All underwriting gains go back into the employers’ benefits plans as dividends, so they can reinvest the funds in employee benefits programs. Targets for underwriting gains are between 10% and 20%, but we’ve seen even higher results for members. When claims vary from one year to the next, and in the event of a premium shortfall, there is zero downside risk as employers will never have to deal with a capital call.
Here are the steps involved in our program:
- Employees enroll in voluntary benefits during open enrollment. Payroll deductions are then sent to the insurance company that fronts the plan. There is no financial risk for employees.
- The carrier administers and manages the program like any other plan.
- BeneRe reinsures 100% of the risks while allowing the premiums to be held by the insurance company. The carrier thus holds the dollars until final claims are paid for the policy period, protecting employees.

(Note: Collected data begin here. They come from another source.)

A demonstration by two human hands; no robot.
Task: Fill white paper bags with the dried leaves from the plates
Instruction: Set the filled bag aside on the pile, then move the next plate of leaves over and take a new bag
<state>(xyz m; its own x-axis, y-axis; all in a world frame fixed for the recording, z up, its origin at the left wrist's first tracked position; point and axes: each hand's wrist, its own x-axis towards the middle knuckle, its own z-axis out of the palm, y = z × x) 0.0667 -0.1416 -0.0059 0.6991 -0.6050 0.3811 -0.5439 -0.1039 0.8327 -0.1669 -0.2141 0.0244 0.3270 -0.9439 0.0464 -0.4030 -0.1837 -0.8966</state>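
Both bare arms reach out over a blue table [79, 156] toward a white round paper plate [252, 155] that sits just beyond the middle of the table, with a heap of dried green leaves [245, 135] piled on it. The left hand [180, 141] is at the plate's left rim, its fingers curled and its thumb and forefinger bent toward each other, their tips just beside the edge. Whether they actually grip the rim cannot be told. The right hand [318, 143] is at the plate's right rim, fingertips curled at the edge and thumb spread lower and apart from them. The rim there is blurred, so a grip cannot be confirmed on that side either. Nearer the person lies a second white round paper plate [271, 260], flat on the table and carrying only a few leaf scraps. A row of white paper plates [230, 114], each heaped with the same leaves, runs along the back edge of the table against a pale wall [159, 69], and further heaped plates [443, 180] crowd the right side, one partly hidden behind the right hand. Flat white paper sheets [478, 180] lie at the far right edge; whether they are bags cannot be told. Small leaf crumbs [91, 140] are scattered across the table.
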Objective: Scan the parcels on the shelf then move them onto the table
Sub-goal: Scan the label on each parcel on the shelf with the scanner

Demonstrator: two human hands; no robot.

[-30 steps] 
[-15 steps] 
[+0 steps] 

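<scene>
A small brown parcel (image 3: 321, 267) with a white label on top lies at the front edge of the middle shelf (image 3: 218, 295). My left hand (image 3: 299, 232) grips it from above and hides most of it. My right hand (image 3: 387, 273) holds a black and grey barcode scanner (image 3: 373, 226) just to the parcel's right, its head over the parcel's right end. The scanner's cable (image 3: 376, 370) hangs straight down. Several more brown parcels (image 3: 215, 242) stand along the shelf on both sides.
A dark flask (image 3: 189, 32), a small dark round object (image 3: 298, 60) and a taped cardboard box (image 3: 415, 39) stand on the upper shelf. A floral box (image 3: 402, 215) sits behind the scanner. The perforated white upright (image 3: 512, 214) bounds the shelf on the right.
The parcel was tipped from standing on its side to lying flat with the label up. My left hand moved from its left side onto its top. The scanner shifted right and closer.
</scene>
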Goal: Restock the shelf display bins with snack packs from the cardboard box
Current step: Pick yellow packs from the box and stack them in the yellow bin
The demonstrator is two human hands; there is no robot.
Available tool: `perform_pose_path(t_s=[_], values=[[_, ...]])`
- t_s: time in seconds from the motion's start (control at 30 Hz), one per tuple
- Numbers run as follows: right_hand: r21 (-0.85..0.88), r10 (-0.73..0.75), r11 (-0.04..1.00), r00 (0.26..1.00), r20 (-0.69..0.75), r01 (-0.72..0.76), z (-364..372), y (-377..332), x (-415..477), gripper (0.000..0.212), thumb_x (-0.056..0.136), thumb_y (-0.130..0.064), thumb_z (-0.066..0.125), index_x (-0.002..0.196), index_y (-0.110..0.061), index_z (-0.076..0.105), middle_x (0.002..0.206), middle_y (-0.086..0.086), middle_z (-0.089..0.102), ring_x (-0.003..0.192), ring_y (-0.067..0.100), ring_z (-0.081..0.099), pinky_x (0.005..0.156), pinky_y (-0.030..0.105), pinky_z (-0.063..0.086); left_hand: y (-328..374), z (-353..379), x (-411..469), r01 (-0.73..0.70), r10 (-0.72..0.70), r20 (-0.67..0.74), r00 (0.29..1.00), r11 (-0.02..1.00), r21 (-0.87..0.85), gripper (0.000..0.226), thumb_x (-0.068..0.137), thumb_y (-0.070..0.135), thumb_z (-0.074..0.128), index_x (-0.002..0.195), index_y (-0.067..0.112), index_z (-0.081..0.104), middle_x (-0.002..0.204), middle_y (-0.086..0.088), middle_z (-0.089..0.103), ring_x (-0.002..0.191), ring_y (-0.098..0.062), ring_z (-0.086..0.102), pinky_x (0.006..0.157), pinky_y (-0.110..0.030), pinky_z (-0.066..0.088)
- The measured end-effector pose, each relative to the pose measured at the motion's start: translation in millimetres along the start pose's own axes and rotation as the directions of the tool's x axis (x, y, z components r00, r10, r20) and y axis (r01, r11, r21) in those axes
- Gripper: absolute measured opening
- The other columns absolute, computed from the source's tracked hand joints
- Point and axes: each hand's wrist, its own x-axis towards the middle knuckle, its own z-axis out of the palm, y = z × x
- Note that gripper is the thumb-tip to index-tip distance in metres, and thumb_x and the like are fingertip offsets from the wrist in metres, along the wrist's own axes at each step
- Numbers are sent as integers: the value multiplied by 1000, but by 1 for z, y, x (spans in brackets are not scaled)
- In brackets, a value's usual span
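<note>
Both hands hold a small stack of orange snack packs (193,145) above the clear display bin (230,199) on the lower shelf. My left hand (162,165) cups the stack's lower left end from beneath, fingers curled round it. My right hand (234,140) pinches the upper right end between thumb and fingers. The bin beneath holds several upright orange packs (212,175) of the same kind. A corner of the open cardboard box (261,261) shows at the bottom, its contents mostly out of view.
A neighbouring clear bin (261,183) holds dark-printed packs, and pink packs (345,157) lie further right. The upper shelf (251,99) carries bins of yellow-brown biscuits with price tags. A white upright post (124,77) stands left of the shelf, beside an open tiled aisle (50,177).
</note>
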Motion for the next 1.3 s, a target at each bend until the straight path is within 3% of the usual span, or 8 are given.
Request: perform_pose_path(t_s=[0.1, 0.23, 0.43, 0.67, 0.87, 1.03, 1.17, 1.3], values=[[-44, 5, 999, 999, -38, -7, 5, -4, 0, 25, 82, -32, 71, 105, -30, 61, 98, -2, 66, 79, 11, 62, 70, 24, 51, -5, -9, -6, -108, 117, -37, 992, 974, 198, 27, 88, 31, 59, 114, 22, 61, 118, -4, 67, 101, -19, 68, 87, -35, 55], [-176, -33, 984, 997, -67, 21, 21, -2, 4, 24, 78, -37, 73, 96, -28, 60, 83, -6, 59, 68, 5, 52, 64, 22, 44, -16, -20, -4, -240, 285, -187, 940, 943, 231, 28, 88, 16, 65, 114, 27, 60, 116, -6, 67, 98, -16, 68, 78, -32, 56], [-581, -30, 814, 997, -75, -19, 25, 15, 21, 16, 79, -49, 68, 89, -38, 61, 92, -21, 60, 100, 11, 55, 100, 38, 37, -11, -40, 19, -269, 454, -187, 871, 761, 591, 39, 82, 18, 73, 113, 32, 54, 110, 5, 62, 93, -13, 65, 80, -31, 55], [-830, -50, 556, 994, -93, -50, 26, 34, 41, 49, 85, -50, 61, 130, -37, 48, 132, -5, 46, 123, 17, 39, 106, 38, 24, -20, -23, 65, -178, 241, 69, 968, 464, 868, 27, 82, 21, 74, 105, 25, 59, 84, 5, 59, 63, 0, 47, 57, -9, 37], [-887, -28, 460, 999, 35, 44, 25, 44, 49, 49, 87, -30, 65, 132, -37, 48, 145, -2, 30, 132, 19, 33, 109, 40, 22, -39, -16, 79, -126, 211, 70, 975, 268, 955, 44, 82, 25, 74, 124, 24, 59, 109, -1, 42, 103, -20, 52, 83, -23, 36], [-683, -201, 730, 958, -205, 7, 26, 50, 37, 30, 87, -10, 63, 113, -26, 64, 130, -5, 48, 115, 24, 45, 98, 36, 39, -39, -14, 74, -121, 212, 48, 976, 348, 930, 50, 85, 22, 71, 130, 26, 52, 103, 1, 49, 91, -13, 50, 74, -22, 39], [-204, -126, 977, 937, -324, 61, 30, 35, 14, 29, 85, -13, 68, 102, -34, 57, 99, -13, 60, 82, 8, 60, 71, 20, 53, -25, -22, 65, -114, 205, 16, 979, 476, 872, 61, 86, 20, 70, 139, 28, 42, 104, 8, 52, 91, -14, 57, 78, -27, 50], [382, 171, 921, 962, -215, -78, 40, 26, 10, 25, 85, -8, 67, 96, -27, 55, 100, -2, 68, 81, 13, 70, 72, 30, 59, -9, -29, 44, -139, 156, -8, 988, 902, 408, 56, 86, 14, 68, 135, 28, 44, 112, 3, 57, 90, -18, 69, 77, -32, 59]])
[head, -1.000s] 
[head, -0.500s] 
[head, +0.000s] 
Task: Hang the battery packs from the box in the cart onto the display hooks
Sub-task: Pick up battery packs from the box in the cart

- At the end of the policy year, the premiums net of claims and expenses are released to BeneRe and distributed on a pro-rata basis to participating plans. The 40% of expenses include carrier fees, client service, captive management, compliance, broker commissions, and taxes. There is then 60% left to pay claims. If claims don’t take up that full amount, the employer would receive the difference as a distribution at the end of the policy year.
Voluntary benefits give employees better financial support when they face an injury, serious diagnosis, or hospitalization. But the current market doesn’t always favor employers and employees.
The BeneRe difference: Since 2018 we have operated a first-of-its-kind group captive insurance solution for Accident insurance, Critical Illness insurance and Hospital Indemnity insurance. We give you full transparency about where the dollars are going, your employees receive lower premiums and full protection, and any potential dividends are reinvested in employee benefits programs. It’s that simple. There is no downside.